To do →
Quote every line below exactly and skip any picture.
-------------------------
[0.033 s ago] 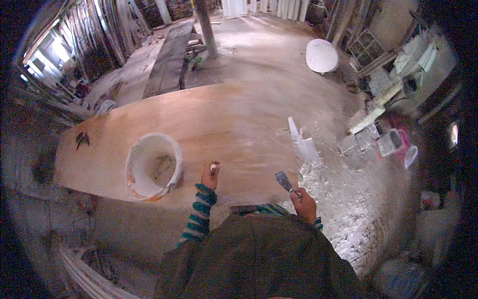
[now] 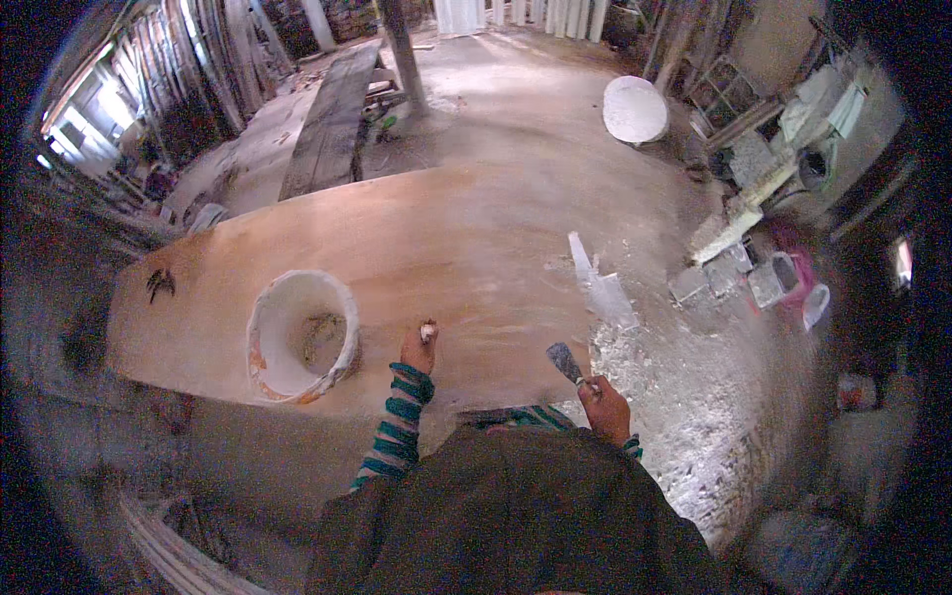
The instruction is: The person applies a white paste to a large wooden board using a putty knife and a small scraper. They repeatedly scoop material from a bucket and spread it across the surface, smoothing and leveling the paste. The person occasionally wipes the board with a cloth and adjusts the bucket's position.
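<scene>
My right hand (image 2: 606, 409) is closed round the handle of a putty knife (image 2: 563, 361), whose grey blade points up and left over the right end of a wooden board (image 2: 466, 278). My left hand (image 2: 417, 349) is closed above the middle of the same board. Something small and whitish shows at its top, too unclear to name. To its left, a white bucket (image 2: 260, 327) with an orange-smeared rim stands on the board. A little greyish stuff lies in its bottom.
White rubble (image 2: 674, 426) and a broken white slab (image 2: 607, 296) lie right of the board. A round white lid or disc (image 2: 636, 110) is at the far right. Beyond the board, a dark plank (image 2: 332, 119) runs toward a post (image 2: 403, 59). A small dark object (image 2: 160, 284) rests at the board's left end.
The view has shifted very slightly. Both hands keep practically the same place and grip.
</scene>
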Demonstrator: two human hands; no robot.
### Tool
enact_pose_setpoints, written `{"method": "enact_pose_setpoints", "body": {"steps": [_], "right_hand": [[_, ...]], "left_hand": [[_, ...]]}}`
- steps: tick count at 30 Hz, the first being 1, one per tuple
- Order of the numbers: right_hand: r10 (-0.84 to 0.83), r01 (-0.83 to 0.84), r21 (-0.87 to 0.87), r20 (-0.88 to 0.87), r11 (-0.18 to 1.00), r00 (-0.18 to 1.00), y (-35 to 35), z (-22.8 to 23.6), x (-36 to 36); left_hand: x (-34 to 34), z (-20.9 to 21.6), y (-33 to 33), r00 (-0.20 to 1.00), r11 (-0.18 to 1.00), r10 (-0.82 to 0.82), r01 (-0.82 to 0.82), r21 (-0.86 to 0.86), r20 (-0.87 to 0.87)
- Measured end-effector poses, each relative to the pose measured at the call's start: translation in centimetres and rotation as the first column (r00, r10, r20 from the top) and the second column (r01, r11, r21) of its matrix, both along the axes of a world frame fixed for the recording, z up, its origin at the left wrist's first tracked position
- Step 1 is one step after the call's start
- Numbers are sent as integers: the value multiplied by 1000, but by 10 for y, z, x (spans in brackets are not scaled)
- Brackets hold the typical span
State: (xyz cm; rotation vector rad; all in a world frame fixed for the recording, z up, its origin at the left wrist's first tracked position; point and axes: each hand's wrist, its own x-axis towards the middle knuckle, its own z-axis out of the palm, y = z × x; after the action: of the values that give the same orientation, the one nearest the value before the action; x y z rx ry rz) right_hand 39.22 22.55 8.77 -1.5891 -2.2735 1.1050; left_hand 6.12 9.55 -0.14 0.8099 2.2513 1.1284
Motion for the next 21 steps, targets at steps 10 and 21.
{"method": "enact_pose_setpoints", "body": {"steps": [10, 21], "right_hand": [[-239, 236, 115, 12, 965, 971, -6, -16, 52], [-258, 255, 57, 71, 965, 963, 3, -2, 63]], "left_hand": [[145, -18, 139, 749, 748, -640, 558, -360, -171], [110, 20, 133, 885, 767, -458, 443, 464, -87]]}}
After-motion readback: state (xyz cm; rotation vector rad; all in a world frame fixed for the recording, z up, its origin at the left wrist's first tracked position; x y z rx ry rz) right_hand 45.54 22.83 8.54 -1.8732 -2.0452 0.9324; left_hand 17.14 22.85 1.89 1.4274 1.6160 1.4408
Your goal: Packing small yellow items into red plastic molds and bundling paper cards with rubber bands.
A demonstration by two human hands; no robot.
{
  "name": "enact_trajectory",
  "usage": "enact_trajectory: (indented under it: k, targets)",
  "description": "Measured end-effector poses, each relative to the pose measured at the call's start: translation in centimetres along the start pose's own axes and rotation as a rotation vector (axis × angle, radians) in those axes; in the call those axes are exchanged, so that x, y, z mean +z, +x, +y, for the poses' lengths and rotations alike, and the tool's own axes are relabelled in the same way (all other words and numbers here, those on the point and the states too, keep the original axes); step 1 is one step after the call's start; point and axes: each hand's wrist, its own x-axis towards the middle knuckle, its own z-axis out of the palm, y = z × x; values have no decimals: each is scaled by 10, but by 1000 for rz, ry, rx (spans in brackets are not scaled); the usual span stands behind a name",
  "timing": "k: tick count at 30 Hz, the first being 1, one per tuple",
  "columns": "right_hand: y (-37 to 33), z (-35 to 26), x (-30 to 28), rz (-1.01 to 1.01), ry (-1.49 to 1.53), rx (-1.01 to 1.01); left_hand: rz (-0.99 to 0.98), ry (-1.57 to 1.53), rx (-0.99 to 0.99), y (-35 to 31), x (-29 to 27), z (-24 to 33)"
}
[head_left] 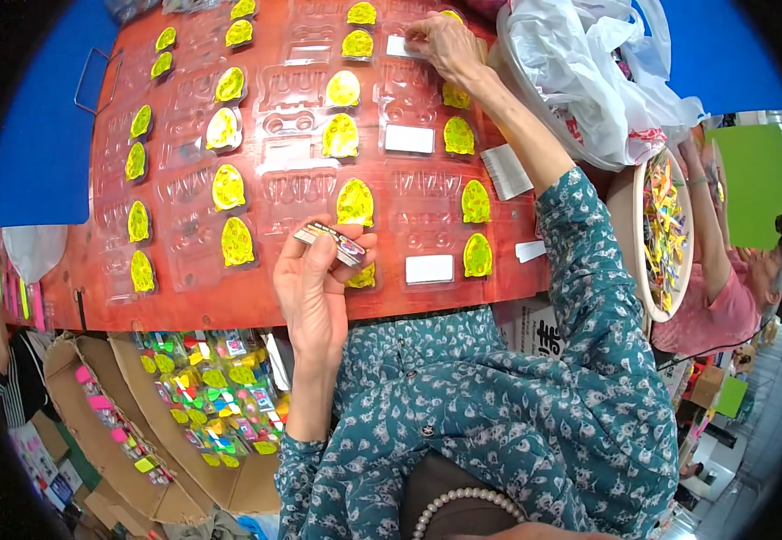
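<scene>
At the near edge of the table (194, 315), the left hand (314, 292) is palm up, thumb and fingers pinching a small stack of printed cards (346, 245), held above the red surface just short of a yellow egg-shaped piece (355, 202). To the right of this hand, a white card (429, 268) lies flat in the nearest clear tray of the right-hand column, beside another yellow piece (477, 255). Farther along the same column a second white card (409, 139) lies in its tray, again left of a yellow piece. At the far end, the right hand (447, 47) reaches out with bent fingers over a third white card (399, 47), well apart from the stack; whether it pinches that card or only presses it, I cannot tell. The step in hand seems to be laying one card into each tray, with the left hand serving as supply. The next move probably calls for settling this far card flat, then bringing the right hand back to the stack for another
</scene>
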Motion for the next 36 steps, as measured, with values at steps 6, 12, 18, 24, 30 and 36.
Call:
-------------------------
Response to the task →
[0.033 s ago] 
[now] 
The instruction is: The person applies a white paste to a large wooden board using a putty knife and a small scraper. They repeatedly scoop material from a bucket and spread it across the surface, smoothing and leveling the paste. The person occasionally wipes the board with a cloth and adjusts the bucket's position.
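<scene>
My right hand (image 2: 606, 409) is closed round the handle of a putty knife (image 2: 563, 361), whose grey blade points up and left over the right end of a wooden board (image 2: 466, 278). My left hand (image 2: 417, 349) is closed above the middle of the same board. Something small and whitish shows at its top, too unclear to name. To its left, a white bucket (image 2: 260, 327) with an orange-smeared rim stands on the board. A little greyish stuff lies in its bottom.
White rubble (image 2: 674, 426) and a broken white slab (image 2: 607, 296) lie right of the board. A round white lid or disc (image 2: 636, 110) is at the far right. Beyond the board, a dark plank (image 2: 332, 119) runs toward a post (image 2: 403, 59). A small dark object (image 2: 160, 284) rests at the board's left end.
The view has shifted very slightly. Both hands keep practically the same place and grip.
</scene>
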Demonstrator: two human hands; no robot.
### Tool
enact_pose_setpoints, written `{"method": "enact_pose_setpoints", "body": {"steps": [_], "right_hand": [[_, ...]], "left_hand": [[_, ...]]}}`
- steps: tick count at 30 Hz, the first being 1, one per tuple
- Order of the numbers: right_hand: r10 (-0.84 to 0.83), r01 (-0.83 to 0.84), r21 (-0.87 to 0.87), r20 (-0.88 to 0.87), r11 (-0.18 to 1.00), r00 (-0.18 to 1.00), y (-35 to 35), z (-22.8 to 23.6), x (-36 to 36); left_hand: x (-34 to 34), z (-20.9 to 21.6), y (-33 to 33), r00 (-0.20 to 1.00), r11 (-0.18 to 1.00), r10 (-0.82 to 0.82), r01 (-0.82 to 0.82), r21 (-0.86 to 0.86), r20 (-0.87 to 0.87)
- Measured end-effector poses, each relative to the pose measured at the call's start: translation in centimetres and rotation as the first column (r00, r10, r20 from the top) and the second column (r01, r11, r21) of its matrix, both along the axes of a world frame fixed for the recording, z up, its origin at the left wrist's first tracked position
- Step 1 is one step after the call's start
- Numbers are sent as integers: the value multiplied by 1000, but by 10 for y, z, x (spans in brackets are not scaled)
- Brackets hold the typical span
State: (xyz cm; rotation vector rad; all in a world frame fixed for the recording, z up, its origin at the left wrist's first tracked position; point and axes: each hand's wrist, its own x-axis towards the middle knuckle, its own z-axis out of the palm, y = z × x; after the action: of the values that give the same orientation, the one nearest the value before the action; x y z rx ry rz) right_hand 39.22 22.55 8.77 -1.5891 -2.2735 1.1050; left_hand 6.12 9.55 -0.14 0.8099 2.2513 1.1284
Motion for the next 21 steps, targets at steps 10 and 21.
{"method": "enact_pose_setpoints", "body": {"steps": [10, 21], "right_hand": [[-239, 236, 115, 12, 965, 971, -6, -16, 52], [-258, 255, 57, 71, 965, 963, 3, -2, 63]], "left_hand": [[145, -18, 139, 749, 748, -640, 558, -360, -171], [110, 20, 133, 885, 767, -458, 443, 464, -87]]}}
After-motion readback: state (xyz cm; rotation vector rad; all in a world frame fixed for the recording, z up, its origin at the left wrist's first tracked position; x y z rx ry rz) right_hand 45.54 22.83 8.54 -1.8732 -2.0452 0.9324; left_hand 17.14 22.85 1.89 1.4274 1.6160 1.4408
Your goal: Packing small yellow items into red plastic molds and bundling paper cards with rubber bands.
A demonstration by two human hands; no robot.
{
  "name": "enact_trajectory",
  "usage": "enact_trajectory: (indented under it: k, targets)",
  "description": "Measured end-effector poses, each relative to the pose measured at the call's start: translation in centimetres along the start pose's own axes and rotation as a rotation vector (axis × angle, radians) in those axes; in the call those axes are exchanged, so that x, y, z mean +z, +x, +y, for the poses' lengths and rotations alike, and the tool's own axes are relabelled in the same way (all other words and numbers here, those on the point and the states too, keep the original axes); step 1 is one step after the call's start; point and axes: each hand's wrist, its own x-axis towards the middle knuckle, its own z-axis out of the palm, y = z × x; values have no decimals: each is scaled by 10, but by 1000 for rz, ry, rx (spans in brackets are not scaled); the usual span stands behind a name",
  "timing": "k: tick count at 30 Hz, the first being 1, one per tuple",
  "columns": "right_hand: y (-37 to 33), z (-35 to 26), x (-30 to 28), rz (-1.01 to 1.01), ry (-1.49 to 1.53), rx (-1.01 to 1.01); left_hand: rz (-0.99 to 0.98), ry (-1.57 to 1.53), rx (-0.99 to 0.99), y (-35 to 31), x (-29 to 27), z (-24 to 33)"
}
[head_left] 
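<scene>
At the near edge of the table (194, 315), the left hand (314, 292) is palm up, thumb and fingers pinching a small stack of printed cards (346, 245), held above the red surface just short of a yellow egg-shaped piece (355, 202). To the right of this hand, a white card (429, 268) lies flat in the nearest clear tray of the right-hand column, beside another yellow piece (477, 255). Farther along the same column a second white card (409, 139) lies in its tray, again left of a yellow piece. At the far end, the right hand (447, 47) reaches out with bent fingers over a third white card (399, 47), well apart from the stack; whether it pinches that card or only presses it, I cannot tell. The step in hand seems to be laying one card into each tray, with the left hand serving as supply. The next move probably calls for settling this far card flat, then bringing the right hand back to the stack for another
</scene>
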Motion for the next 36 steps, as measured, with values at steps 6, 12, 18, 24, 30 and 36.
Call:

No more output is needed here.